Course notes by Prof. Andrea Arpaci-Dusseau

  • Focused on a replacement algorithm for buffer caches (second level on the storage system, below the traditional OS buffer cache)
  • Put items in m LRU queues according to their frequency. Q_i contains pages that have been seen at least 2^i times but no more than 2^(i+1)-1 times recently
  • An expiration time is associated with every item
  • Maintains Q_out: Ghost cache, contains references instead of actual data
  • Not robust under a wider range of workloads
  • Higher overhead than LRU, ARC, 2Q (need to check time stamps of pages on every request)

Design and Implementation

ARC is:

  • Parameter-less
  • Self-tuning
  • Simple to implement
  • Scan resistant
  • Considers both recency and frequency

Two LRU lists are maintained: L1 contains pages accessed once recently (recency), partitioned into a top portion T1 and a bottom portion B1. Only T1 is in cache. L2 contains pages accessed at least twice recently (frequency), partitioned into a top portion T2 and a bottom portion B2. Only T2 is in cache. The middle line between the two lists can be shifted.

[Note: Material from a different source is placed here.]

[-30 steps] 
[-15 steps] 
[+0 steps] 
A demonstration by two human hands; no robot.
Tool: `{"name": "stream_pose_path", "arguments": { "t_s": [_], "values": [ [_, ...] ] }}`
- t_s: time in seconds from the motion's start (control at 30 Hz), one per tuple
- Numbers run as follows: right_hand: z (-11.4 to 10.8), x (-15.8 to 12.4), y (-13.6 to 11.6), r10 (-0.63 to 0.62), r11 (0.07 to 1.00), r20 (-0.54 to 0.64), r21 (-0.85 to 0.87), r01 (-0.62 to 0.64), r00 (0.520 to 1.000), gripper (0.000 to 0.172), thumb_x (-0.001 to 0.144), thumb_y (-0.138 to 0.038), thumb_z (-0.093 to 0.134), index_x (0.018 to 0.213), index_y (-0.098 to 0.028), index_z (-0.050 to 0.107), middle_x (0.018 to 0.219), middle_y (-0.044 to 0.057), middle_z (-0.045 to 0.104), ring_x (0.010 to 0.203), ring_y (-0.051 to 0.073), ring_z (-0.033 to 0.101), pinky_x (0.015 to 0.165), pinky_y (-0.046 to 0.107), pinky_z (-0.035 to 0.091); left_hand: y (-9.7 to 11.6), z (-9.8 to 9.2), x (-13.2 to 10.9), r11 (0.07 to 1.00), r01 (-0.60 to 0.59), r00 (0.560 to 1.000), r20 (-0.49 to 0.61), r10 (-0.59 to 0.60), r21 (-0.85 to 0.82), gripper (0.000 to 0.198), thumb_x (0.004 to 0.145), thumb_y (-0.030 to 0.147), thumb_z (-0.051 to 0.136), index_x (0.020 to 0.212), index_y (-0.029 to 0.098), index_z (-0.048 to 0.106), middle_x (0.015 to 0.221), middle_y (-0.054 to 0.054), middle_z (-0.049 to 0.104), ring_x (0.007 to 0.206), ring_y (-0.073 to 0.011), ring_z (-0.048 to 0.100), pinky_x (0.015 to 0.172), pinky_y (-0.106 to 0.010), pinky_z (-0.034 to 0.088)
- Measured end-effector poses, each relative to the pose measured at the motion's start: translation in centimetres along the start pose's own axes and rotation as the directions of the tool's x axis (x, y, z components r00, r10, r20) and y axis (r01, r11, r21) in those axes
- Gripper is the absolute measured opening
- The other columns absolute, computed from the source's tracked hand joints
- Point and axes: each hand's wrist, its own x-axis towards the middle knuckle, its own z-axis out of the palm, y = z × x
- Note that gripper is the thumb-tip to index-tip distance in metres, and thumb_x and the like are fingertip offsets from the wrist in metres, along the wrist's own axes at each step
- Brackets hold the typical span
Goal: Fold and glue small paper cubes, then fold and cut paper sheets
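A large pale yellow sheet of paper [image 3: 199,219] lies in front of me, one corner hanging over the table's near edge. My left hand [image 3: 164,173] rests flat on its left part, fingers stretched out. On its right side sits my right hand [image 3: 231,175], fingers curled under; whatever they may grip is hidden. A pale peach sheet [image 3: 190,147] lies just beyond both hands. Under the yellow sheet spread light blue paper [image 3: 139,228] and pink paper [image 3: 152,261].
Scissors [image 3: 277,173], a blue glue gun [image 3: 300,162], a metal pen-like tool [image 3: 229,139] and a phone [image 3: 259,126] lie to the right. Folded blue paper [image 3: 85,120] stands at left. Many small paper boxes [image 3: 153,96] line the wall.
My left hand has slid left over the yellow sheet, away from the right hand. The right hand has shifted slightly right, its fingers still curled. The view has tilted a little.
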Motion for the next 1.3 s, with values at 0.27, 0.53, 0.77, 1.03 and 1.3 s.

  • Hit in T1 or T2: MRU to T2
  • Miss in B1: MRU to T2, increase p, move T1
  • Miss in B2: MRU of T2, decrease p
  • Miss everywhere (not in B1/B2): MRU in T1, replace some LRU (complicated)

New Vocabulary

  • Demand paging: A disk page is copied into physical memory only if an attempt is made to access it and that page is not already in memory.